● **GOAL OF THE EXERCISE**:
Nothing but the lines from the first line of the records below to the line holding "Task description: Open" belongs in the answer, copied exactly and without pictures.

+ + +

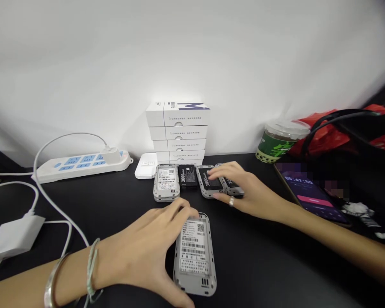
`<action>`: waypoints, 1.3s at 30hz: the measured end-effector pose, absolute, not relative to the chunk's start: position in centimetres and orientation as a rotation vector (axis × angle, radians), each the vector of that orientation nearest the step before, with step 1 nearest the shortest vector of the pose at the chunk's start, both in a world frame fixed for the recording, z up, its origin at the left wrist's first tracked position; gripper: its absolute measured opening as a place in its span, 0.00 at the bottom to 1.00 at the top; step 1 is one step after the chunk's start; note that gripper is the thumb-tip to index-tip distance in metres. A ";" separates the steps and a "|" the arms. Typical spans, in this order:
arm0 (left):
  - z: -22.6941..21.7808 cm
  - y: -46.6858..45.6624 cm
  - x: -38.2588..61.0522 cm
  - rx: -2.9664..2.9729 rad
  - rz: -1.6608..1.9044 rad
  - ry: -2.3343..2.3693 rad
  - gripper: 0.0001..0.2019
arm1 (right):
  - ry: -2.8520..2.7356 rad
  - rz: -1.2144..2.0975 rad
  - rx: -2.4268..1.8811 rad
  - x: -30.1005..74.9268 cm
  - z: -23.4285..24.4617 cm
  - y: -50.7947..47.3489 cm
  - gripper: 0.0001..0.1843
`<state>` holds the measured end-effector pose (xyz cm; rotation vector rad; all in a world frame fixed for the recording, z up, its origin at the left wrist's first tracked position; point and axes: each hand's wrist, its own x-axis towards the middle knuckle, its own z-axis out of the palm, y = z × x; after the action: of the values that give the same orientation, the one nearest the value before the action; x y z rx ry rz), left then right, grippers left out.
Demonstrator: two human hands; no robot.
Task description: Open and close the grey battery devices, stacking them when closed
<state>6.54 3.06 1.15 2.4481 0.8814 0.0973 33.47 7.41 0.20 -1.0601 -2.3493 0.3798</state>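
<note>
My left hand (144, 248) curves around the left side of a grey pocket Wi-Fi device (195, 256), fingertips at its top edge and thumb by the lower left corner. The device has no back cover; its bay shows a label with barcodes. My right hand (250, 190) is over another such device holding a black 3000mAh battery (208, 182). Its index finger and thumb are apart above and beside that battery; whether they press on it I cannot tell. A further battery-filled device (234, 187) lies partly hidden under this hand.
Stacked open-backed devices (166, 182) lie beside a loose battery (188, 176). Behind stand several white boxes (179, 132) and white covers (146, 166). A power strip (83, 164), cables and a charger (16, 237) are left; a drink cup (279, 139) and phone (308, 192) right.
</note>
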 end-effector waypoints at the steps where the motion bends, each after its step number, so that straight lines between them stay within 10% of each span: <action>1: 1.0 3.1 6.5 2.434 0.067 0.902 0.55 | -2.407 0.349 -1.038 32.8 0.2 8.1 0.16; 7: 1.2 3.4 5.2 2.340 0.094 0.948 0.59 | -2.618 0.231 -1.121 30.3 -0.3 10.8 0.32; 17: 0.8 3.0 5.3 2.252 0.249 0.959 0.40 | -2.506 0.239 -1.220 29.2 0.8 11.0 0.22; 39: -0.8 2.7 5.6 2.196 0.333 0.957 0.38 | -2.436 0.824 -1.000 30.3 -0.6 1.3 0.21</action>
<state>5.61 2.71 -0.84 2.1959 0.9575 0.3326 30.26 1.28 -0.58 -1.0001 -2.4364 0.8238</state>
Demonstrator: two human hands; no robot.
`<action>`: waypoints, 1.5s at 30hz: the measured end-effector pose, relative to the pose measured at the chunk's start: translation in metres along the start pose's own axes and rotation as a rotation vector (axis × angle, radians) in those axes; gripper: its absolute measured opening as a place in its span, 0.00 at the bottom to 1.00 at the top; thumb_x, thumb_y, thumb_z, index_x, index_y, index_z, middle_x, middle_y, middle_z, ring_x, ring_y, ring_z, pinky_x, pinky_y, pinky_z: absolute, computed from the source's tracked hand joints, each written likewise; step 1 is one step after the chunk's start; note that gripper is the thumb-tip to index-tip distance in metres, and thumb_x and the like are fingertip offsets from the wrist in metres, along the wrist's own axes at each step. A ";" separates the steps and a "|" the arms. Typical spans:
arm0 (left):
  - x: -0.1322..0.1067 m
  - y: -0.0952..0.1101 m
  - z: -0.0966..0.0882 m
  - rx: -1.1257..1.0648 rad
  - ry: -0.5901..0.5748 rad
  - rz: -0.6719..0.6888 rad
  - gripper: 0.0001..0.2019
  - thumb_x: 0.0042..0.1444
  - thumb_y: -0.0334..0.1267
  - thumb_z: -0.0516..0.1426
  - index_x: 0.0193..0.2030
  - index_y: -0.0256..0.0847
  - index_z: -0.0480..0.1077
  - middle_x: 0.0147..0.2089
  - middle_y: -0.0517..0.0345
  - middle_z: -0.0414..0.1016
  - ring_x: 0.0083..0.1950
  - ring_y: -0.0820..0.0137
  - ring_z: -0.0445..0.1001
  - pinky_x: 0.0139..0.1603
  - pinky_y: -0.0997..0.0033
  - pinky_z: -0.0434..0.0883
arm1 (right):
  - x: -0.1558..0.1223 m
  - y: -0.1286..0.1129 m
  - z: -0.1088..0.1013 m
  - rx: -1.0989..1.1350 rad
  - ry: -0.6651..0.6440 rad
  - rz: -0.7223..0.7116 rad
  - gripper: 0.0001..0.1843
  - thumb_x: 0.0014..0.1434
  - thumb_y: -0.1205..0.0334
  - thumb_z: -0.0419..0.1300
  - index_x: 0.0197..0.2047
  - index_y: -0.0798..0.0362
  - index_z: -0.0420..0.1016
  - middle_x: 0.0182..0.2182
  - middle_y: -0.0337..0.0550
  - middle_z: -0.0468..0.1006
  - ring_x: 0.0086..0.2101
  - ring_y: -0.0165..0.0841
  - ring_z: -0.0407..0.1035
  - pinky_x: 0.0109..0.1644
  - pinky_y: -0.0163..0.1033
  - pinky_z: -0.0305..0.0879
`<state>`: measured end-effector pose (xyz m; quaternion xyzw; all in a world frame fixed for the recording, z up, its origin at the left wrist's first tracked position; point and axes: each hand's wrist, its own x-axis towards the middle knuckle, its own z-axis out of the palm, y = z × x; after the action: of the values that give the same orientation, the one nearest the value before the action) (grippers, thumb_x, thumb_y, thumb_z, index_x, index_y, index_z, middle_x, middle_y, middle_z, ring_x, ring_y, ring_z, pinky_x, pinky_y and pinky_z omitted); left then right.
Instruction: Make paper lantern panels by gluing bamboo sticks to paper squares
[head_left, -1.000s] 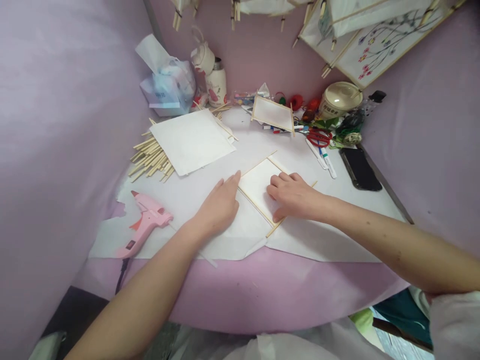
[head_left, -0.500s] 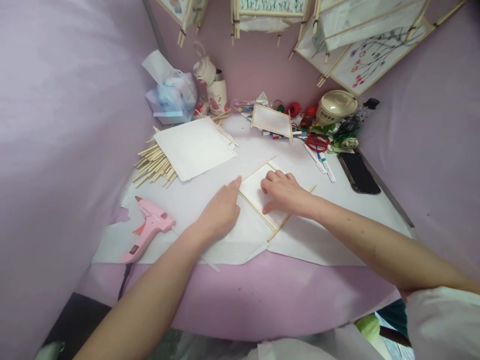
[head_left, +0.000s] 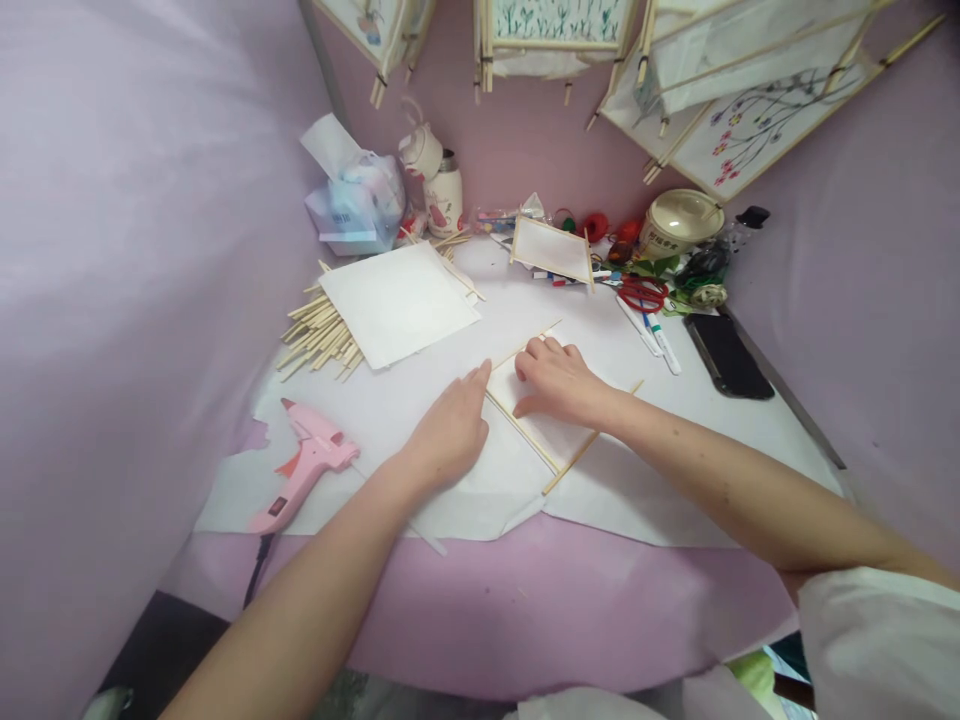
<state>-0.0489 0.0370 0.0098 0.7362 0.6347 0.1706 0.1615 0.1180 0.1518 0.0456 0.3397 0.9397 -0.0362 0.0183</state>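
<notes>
A small square of white paper framed by thin wooden sticks (head_left: 559,448) lies on the white sheet covering the table. My right hand (head_left: 559,382) lies flat on the paper, fingers stretched toward its upper left corner. My left hand (head_left: 450,432) rests palm down just left of the frame, its fingertips touching the left stick. Neither hand holds anything.
A pink glue gun (head_left: 304,470) lies at the left. A stack of white paper (head_left: 397,300) covers a pile of wooden sticks (head_left: 315,338). At the back are a second framed panel (head_left: 551,250), red scissors (head_left: 641,293), pens, a pot and a black phone (head_left: 729,355). Painted panels hang above.
My right hand has slid left and up across the framed paper toward its far corner. My left hand stays beside the frame. The camera view has tipped up slightly.
</notes>
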 end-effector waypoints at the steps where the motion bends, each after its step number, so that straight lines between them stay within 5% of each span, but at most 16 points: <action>1: 0.000 0.000 0.000 0.001 -0.005 -0.003 0.36 0.55 0.25 0.44 0.73 0.31 0.41 0.74 0.40 0.50 0.74 0.60 0.51 0.73 0.52 0.51 | 0.002 0.000 0.000 0.003 -0.004 0.002 0.21 0.51 0.47 0.68 0.40 0.52 0.69 0.44 0.49 0.71 0.47 0.46 0.63 0.44 0.45 0.55; 9: 0.000 0.000 -0.001 -0.015 -0.016 -0.016 0.37 0.55 0.24 0.45 0.73 0.30 0.40 0.75 0.40 0.49 0.74 0.60 0.51 0.73 0.52 0.52 | 0.012 -0.011 -0.003 0.016 0.010 0.078 0.18 0.55 0.49 0.65 0.41 0.53 0.70 0.46 0.52 0.71 0.48 0.47 0.63 0.46 0.47 0.56; 14: -0.001 0.000 0.000 -0.011 -0.004 -0.008 0.37 0.55 0.24 0.45 0.73 0.30 0.41 0.74 0.39 0.51 0.74 0.59 0.50 0.73 0.50 0.52 | 0.035 0.022 -0.007 0.090 0.138 0.009 0.11 0.61 0.57 0.60 0.45 0.51 0.71 0.47 0.49 0.73 0.50 0.44 0.64 0.48 0.46 0.57; 18: -0.001 0.000 0.002 -0.015 0.019 -0.005 0.36 0.55 0.23 0.45 0.72 0.30 0.43 0.73 0.37 0.51 0.75 0.58 0.48 0.72 0.50 0.53 | 0.057 0.051 -0.004 0.066 -0.022 -0.153 0.12 0.60 0.62 0.59 0.48 0.49 0.73 0.50 0.47 0.74 0.52 0.43 0.64 0.51 0.47 0.56; 21: -0.002 0.001 0.001 0.004 0.123 0.036 0.36 0.56 0.22 0.45 0.72 0.34 0.44 0.74 0.40 0.49 0.76 0.55 0.40 0.72 0.45 0.52 | 0.061 0.063 -0.002 0.047 -0.071 -0.120 0.07 0.60 0.62 0.57 0.40 0.50 0.75 0.43 0.45 0.77 0.48 0.40 0.67 0.52 0.46 0.57; 28: -0.005 0.002 -0.007 0.037 0.450 0.053 0.29 0.60 0.25 0.47 0.69 0.38 0.49 0.72 0.39 0.53 0.76 0.56 0.40 0.71 0.43 0.51 | 0.016 0.125 -0.023 0.096 -0.004 0.171 0.06 0.58 0.60 0.57 0.34 0.53 0.72 0.32 0.45 0.77 0.32 0.36 0.68 0.36 0.41 0.62; 32: -0.005 0.000 -0.003 0.035 0.445 0.069 0.28 0.61 0.27 0.48 0.69 0.38 0.51 0.71 0.41 0.54 0.76 0.56 0.42 0.71 0.45 0.52 | -0.030 0.150 -0.043 0.583 0.065 0.376 0.10 0.57 0.53 0.60 0.34 0.51 0.72 0.30 0.42 0.76 0.30 0.33 0.68 0.34 0.39 0.63; 36: -0.004 0.000 0.001 0.027 0.427 0.077 0.27 0.62 0.28 0.48 0.69 0.38 0.51 0.71 0.41 0.55 0.75 0.55 0.44 0.71 0.44 0.52 | -0.070 0.136 -0.080 0.904 0.276 0.563 0.15 0.54 0.49 0.63 0.40 0.49 0.71 0.30 0.43 0.75 0.26 0.33 0.68 0.28 0.41 0.65; 40: -0.003 0.001 0.003 0.021 0.408 0.080 0.28 0.61 0.28 0.48 0.68 0.38 0.51 0.70 0.41 0.56 0.75 0.55 0.46 0.71 0.43 0.53 | -0.083 0.085 -0.113 0.699 0.420 0.445 0.19 0.55 0.49 0.64 0.46 0.51 0.73 0.37 0.49 0.78 0.30 0.35 0.71 0.30 0.41 0.66; 45: -0.003 0.001 0.003 0.015 0.391 0.057 0.29 0.60 0.28 0.48 0.68 0.37 0.51 0.69 0.41 0.58 0.74 0.54 0.48 0.71 0.44 0.54 | -0.069 0.018 -0.107 0.638 0.269 0.193 0.25 0.56 0.46 0.62 0.54 0.49 0.70 0.41 0.45 0.78 0.33 0.37 0.73 0.34 0.43 0.72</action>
<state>-0.0475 0.0338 0.0074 0.7078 0.6341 0.3102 0.0246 0.1816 0.1300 0.1557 0.4173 0.8387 -0.2805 -0.2091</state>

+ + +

● **SOLUTION TO THIS PROBLEM**:
`<action>`: waypoints, 1.3s at 30hz: the measured end-effector pose, absolute, not relative to the chunk's start: position in centimetres and orientation as a rotation vector (axis × angle, radians), each the vector of that orientation nearest the step before, with step 1 nearest the shortest vector of the pose at the chunk's start, both in a world frame fixed for the recording, z up, its origin at the left wrist's first tracked position; gripper: its absolute measured opening as a place in its span, 0.00 at the bottom to 1.00 at the top; step 1 is one step after the chunk's start; note that gripper is the thumb-tip to index-tip distance in metres. A ";" separates the steps and a "|" the arms. Typical spans, in this order:
arm0 (left):
  - z: -22.6941..21.7808 cm
  - y: -46.6858..45.6624 cm
  - x: -38.2588..61.0522 cm
  - rx: -2.9664..2.9729 rad
  - rz: -1.6608..1.9044 rad
  - ry: -2.3343..2.3693 rad
  - gripper: 0.0001..0.2019
arm1 (right):
  - ry: -2.8520..2.7356 rad
  - rz: -1.2144..2.0975 rad
  - rx: -2.4268..1.8811 rad
  - x: -30.1005..74.9268 cm
  - z: -23.4285..24.4617 cm
  - y: -50.7947..47.3489 cm
  - gripper: 0.0001..0.1843
`<state>` holds the measured end-effector pose (xyz cm; rotation vector rad; all in a world frame fixed for the recording, z up, its origin at the left wrist's first tracked position; point and axes: each hand's wrist, its own x-axis towards the middle knuckle, its own z-axis out of the palm, y = z × x; after the action: of the values that give the same orientation, the one nearest the value before the action; x y z rx ry rz), left then right, grippers left out.
Demonstrator: two human hands; no robot.
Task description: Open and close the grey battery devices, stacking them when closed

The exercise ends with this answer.